One property that puts our planned module apart from modules on the market which as we will get pitch-, gate-, and envelope-information from an input signal, is the usage of Music Information Retrieval (MIR). This relatively young and growing but still young field of research seeks to make music machine-readable with techniques of machine-learning. In todays’ music distribution which is by a big part catered to via streaming services, quick implementation and organization are crucial to monetize media collections and keep up with the market. This rather economic approach to music is merely one benefit to the capabilities of MIR. Things like source separation to create stems, for instance, transcription for notation programs, pitch tracking, tempo estimation and beat tracking for converting audio to MIDI for instance or have the chords of a song detected while playing it or Autotune, or key detection to quickly program quantizers in electronic music devices, can be useful tools in music education and music production and show a useful way to use MIR in an artistic sense.
There are more than methods to retrieve musical information. Some work with Data Source which derives its data mostly from digital audio formats such as .wav, .mp3, .ogg. Though many of those formats are lossy and machine listening is more deceptible to artifacts than the human ear much research in the field involves these in their data. Additionally, more and more metadata is mined from the web and incorporated into MIR for a better understanding of music in its cultural context.
Statistics and Machine learning play also an important role in this field of research. Many of the methods are comparing music to databases and come through that to information about music in question.
For the performance character of our module information retrieval has to come almost immediately from the signal put into the module without taking the computational time of searching databases. Feature representation must be the method in question to gain information quickly through an FFT for instance. Analysis of the music is achieved by summarising which is done by feature extraction. This summary has to give a feature representation that is reduced enough to reach a manageable set of values within a reasonable time frame.

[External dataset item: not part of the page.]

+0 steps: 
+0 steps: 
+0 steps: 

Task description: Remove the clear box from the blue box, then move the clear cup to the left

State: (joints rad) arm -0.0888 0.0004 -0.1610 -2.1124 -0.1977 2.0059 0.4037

As we ponder over the possibilities of MIR we should ask ourselves what could we retrieve from the signal to gain some knowledge over the expression of the musician playing into the synth. I did a short brainstorming with Prof. Ciciliani and we came up with a few parameters which we decided to make sense in a live performance.
Is the sound noiselike or tonelike?
This would give information about the sound coming from the instrument and if there would be a pitch to extract.
Is the sound bright or dark in its sonic character?
Information about the playing technique and depending on the instrument a form of expression as many instruments emit additional harmonics in the upper registers when played more vigorously.
What is the rate of change?
This can be interpreted in more ways. Over a longer period to get additional modulation after a phrase to create some kind of call and response or a performance reverb if we want to think out of the box. Or in addition to the envelope follower compare the Atack ramps of the signal to create a kind of punch trigger when the playing gets more intense.